Exercise description => Exactly as written, please repeat the data that follows, but not the pictures.

Data section =>
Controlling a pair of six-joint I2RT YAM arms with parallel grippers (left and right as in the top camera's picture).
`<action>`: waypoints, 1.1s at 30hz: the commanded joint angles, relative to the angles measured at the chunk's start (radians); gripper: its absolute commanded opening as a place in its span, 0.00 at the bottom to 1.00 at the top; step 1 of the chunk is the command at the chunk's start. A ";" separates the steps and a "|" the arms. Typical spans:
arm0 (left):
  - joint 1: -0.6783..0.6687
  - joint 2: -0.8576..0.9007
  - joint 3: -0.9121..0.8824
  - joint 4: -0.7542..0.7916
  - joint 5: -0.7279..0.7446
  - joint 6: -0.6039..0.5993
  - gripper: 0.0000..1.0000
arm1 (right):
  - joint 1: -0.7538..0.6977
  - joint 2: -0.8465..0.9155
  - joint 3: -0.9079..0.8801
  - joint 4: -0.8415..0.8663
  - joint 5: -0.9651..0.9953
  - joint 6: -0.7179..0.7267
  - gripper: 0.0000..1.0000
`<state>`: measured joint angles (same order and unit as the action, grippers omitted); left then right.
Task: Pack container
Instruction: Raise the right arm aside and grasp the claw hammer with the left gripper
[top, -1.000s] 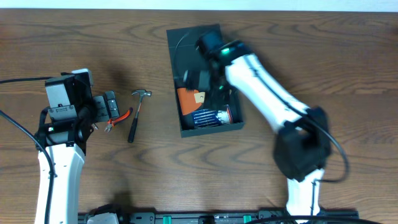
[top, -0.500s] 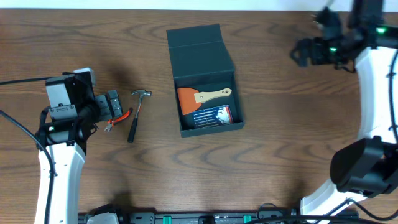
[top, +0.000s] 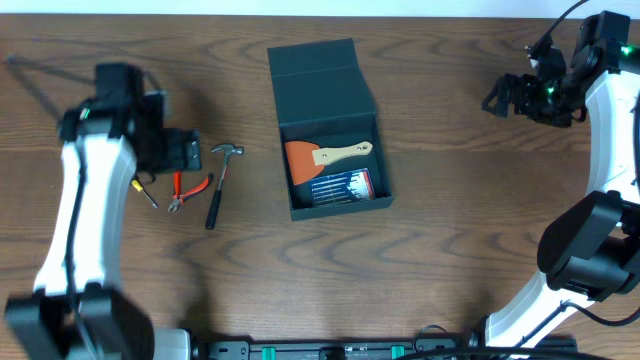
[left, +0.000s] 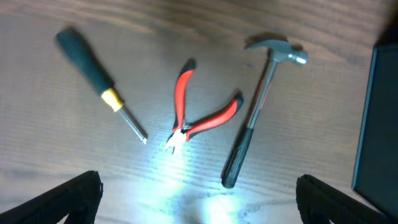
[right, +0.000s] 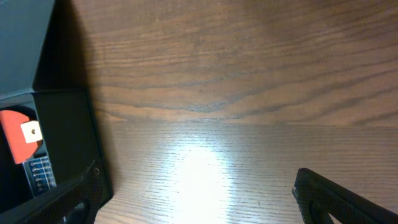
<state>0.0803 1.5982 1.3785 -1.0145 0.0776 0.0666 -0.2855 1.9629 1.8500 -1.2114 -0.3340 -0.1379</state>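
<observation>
Your left pincer (left: 199, 200) stands wide open and holds nothing. In the left wrist view only its dark fingertips (left: 68, 198) show, cut off at the bottom corners. Above them on the tabletop (left: 323, 31) lie a screwdriver (left: 102, 90), red-handled pliers (left: 196, 115) and a hammer (left: 258, 106), each apart from the others. A slice of the container (left: 380, 124) is clipped by the right edge.

Your right pincer (right: 199, 199) also gapes wide and empty, its fingers cropped at the lower edge. Overhead it sits at the upper right, well apart from the container.

The container sits upper middle in the overhead view with its lid back. Inside are an orange-bladed scraper (top: 325, 155) and a blue case (top: 340, 186) whose contents are too small to make out. Overhead, the blurred left arm hides most of the screwdriver.
</observation>
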 joint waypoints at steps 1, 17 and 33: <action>-0.074 0.107 0.080 -0.021 -0.005 0.138 0.99 | 0.004 0.008 -0.002 0.000 -0.014 0.014 0.99; -0.172 0.333 0.082 0.161 -0.051 0.171 0.95 | 0.004 0.008 -0.002 -0.005 -0.014 0.014 0.99; -0.172 0.485 0.080 0.159 0.019 0.156 0.62 | 0.004 0.008 -0.002 -0.020 -0.014 0.014 0.99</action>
<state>-0.0952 2.0632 1.4425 -0.8486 0.0841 0.2291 -0.2855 1.9629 1.8500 -1.2304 -0.3340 -0.1375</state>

Problem solution =>
Controlling a pair of six-joint I2RT YAM arms with parallel grippers (left and right as in the top camera's picture).
`<action>`: waypoints, 1.1s at 30hz: the commanded joint angles, relative to the angles measured at the chunk's start (radians); gripper: its absolute commanded opening as a place in its span, 0.00 at the bottom to 1.00 at the top; step 1 of the chunk is the command at the chunk's start. A ";" separates the steps and a "|" the arms. Typical spans:
arm0 (left):
  - joint 1: -0.6783..0.6687
  - joint 2: -0.8576..0.9007
  - joint 3: -0.9121..0.8824
  - joint 4: -0.7542..0.7916
  - joint 5: -0.7279..0.7446
  - joint 6: -0.6039..0.5993
  - gripper: 0.0000..1.0000
arm1 (right):
  - joint 1: -0.7538..0.6977
  - joint 2: -0.8465..0.9155
  - joint 3: -0.9079..0.8801
  - joint 4: -0.8415..0.8663
  - joint 5: -0.9651..0.9953
  - joint 6: -0.7179..0.7267
  - gripper: 0.0000..1.0000
`<state>`: measured joint angles (same order and unit as the action, grippers omitted); left then right.
Task: Pack container
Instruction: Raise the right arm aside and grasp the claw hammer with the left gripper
[top, -1.000s] 
[top, -0.500s] 
[top, +0.000s] 
[left, +0.000s] 
[right, +0.000s] 
<state>0.0803 1.5982 1.3785 -1.0145 0.0776 0.0666 -0.2855 1.9629 1.8500 -1.2114 -0.3340 -0.1379</state>
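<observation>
Your left pincer (left: 199, 200) stands wide open and holds nothing. In the left wrist view only its dark fingertips (left: 68, 198) show, cut off at the bottom corners. Above them on the tabletop (left: 323, 31) lie a screwdriver (left: 102, 90), red-handled pliers (left: 196, 115) and a hammer (left: 258, 106), each apart from the others. A slice of the container (left: 380, 124) is clipped by the right edge.

Your right pincer (right: 199, 199) also gapes wide and empty, its fingers cropped at the lower edge. Overhead it sits at the upper right, well apart from the container.

The container sits upper middle in the overhead view with its lid back. Inside are an orange-bladed scraper (top: 325, 155) and a blue case (top: 340, 186) whose contents are too small to make out. Overhead, the blurred left arm hides most of the screwdriver.
</observation>
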 joint waypoints at steps 1, 17 and 33: <action>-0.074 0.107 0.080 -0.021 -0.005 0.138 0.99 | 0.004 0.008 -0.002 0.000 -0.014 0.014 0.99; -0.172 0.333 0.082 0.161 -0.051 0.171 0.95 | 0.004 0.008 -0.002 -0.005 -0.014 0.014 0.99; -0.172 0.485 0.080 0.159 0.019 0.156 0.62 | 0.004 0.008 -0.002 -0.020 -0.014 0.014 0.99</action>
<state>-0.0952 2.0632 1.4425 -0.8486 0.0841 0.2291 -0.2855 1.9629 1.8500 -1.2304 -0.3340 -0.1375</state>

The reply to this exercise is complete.